RETIRE EARLY HOME PAGE FAQ

Questions answered below:
What is the 4% rule?
Does the 4% rule include income taxes?
What's the Retire Early Home Page?
What is FIRE?
What are some commonly used acronyms on this board?
What are some good books on early retirement?
What are some related Motley Fool message boards?
What are some of the "best threads" on this board?
The "Great SWR Debate"
How will retiring early effect my Social Security benefits?
Where can I find the Internal Revenue Code (IRC)?
Where can I find the Applicable Federal Rates (AFR)?
What are some commonly used IRS Forms and acronyms pertaining to early retirement.

What is the 4% rule? (explanation by dory36)

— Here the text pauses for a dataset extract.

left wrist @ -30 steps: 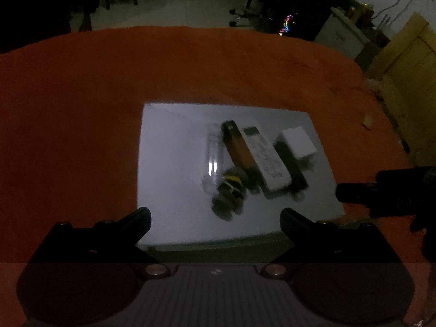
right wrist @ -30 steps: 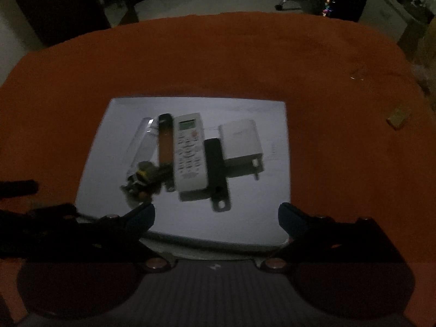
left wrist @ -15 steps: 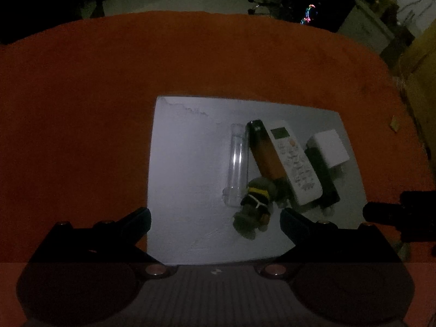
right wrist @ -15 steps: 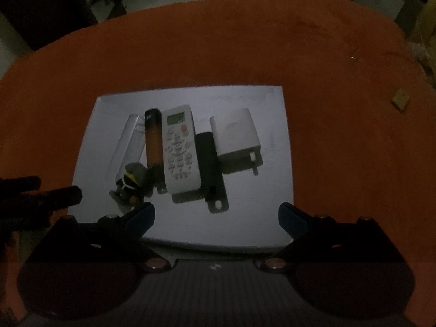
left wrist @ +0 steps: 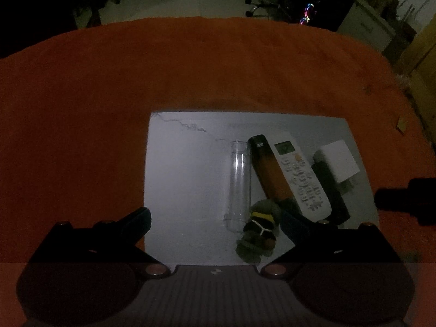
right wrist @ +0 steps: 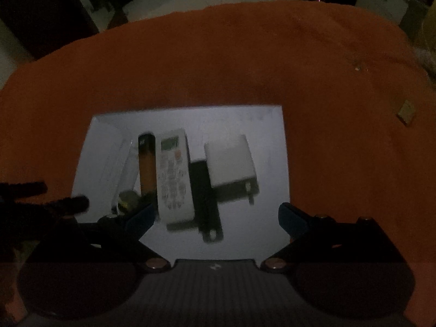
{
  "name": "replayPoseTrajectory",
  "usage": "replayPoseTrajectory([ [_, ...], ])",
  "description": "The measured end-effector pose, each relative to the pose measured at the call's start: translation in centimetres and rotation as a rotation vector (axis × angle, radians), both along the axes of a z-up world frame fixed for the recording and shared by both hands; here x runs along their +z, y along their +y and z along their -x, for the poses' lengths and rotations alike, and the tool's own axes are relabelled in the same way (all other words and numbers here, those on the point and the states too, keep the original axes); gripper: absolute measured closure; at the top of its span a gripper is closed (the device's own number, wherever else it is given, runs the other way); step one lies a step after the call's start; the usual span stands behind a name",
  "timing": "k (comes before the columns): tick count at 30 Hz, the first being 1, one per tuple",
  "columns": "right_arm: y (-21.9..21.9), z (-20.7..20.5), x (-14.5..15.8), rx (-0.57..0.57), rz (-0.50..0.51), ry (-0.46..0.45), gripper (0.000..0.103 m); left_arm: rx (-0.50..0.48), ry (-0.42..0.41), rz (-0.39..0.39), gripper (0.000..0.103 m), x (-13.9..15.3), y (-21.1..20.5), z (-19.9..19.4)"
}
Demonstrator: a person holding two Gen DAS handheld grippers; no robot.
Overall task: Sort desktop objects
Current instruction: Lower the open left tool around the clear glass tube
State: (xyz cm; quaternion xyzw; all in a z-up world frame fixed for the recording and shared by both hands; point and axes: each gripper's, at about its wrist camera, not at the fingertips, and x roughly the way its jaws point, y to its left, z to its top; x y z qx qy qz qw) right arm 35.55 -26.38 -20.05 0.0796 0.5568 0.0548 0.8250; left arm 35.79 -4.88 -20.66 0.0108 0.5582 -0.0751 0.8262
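Note:
A white sheet (left wrist: 188, 163) (right wrist: 267, 136) lies on the orange table. On it, side by side: a clear plastic tube (left wrist: 240, 182), a black-and-orange stick (left wrist: 268, 170) (right wrist: 147, 166), a white remote (left wrist: 299, 174) (right wrist: 174, 179), a black bar (left wrist: 331, 190) (right wrist: 205, 199) and a white charger (left wrist: 338, 160) (right wrist: 231, 163). A small plush toy (left wrist: 259, 231) (right wrist: 128, 199) sits at the tube's near end. My left gripper (left wrist: 215, 226) is open just before the toy. My right gripper (right wrist: 215, 218) is open over the remote's near end and the bar.
The orange cloth (left wrist: 190, 68) covers the whole table. A small tan scrap (right wrist: 406, 111) (left wrist: 402, 125) lies on it to the right. Beyond the far edge are a dim floor, a chair base (left wrist: 256, 5) and a white cabinet (left wrist: 368, 27).
Both grippers have come closer to the sheet. The left view has swung left, so the objects sit further right in it. Nothing on the sheet has moved.

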Motion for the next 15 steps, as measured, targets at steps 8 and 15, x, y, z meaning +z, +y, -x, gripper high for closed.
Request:
replayPoseTrajectory([
  [8,0.3,-1.6,-1.7,0.042,0.016,-0.018,0.005,-0.010,0.022,-0.060,0.001,-1.6,-0.6,-1.3],
  [15,-0.1,-2.6,-3.9,0.036,0.061,-0.007,0.014,-0.015,-0.008,-0.069,0.001,-2.7,-1.7,-2.1],
])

It's simply the maximum withdrawal that one can take from a portfolio every year for 40 years, and know that even in the worst times this country has ever seen, the portfolio would not have run dry. How was this determined? The research tools mentioned later simply take a given portfolio on an assumed retirement on 12/31/1871, and adjust it for actual market conditions with the given (inflation adjusted) withdrawal each year for 40 years. Then, the research tool started over, assuming retirement was 12/31/1872. The 1873, and so forth. The withdrawal rate that would never result in a depleted portfolio is what we call a "maximum 100% safe rate", and that works out to about 4% for a 40 year retirement.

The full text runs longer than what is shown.